● ASSIGNMENT:
Examine each line of the data. Copy those that contain the string "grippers".

● DATA BELOW:

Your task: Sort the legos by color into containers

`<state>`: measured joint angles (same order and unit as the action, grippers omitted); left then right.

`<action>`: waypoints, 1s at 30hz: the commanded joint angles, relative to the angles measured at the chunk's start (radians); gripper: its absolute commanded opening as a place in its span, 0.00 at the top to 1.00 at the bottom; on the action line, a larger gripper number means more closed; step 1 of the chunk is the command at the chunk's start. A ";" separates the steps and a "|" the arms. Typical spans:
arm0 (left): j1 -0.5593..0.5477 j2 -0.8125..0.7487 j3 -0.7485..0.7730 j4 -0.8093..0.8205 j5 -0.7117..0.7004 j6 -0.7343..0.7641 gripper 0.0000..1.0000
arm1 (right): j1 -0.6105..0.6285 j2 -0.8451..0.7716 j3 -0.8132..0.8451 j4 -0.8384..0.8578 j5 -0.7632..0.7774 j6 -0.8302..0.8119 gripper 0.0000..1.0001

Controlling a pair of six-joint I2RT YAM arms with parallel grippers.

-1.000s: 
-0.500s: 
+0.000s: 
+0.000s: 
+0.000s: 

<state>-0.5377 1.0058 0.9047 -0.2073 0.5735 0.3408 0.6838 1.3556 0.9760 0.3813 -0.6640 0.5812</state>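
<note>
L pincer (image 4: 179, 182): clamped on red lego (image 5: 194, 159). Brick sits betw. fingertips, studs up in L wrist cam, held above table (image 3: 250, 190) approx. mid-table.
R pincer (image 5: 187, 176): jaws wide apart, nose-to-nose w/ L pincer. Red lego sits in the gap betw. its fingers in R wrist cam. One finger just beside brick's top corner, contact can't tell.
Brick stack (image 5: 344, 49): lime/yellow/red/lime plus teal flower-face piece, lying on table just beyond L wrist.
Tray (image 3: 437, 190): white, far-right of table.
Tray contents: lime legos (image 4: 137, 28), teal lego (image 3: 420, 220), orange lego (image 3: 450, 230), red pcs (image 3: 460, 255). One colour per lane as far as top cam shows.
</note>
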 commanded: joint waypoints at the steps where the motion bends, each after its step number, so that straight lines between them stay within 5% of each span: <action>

● RESPONSE BOX:
`<state>`: measured joint angles (same order and unit as the action, grippers omitted); left then right.
Controlling a pair of six-joint I2RT YAM arms with parallel grippers.

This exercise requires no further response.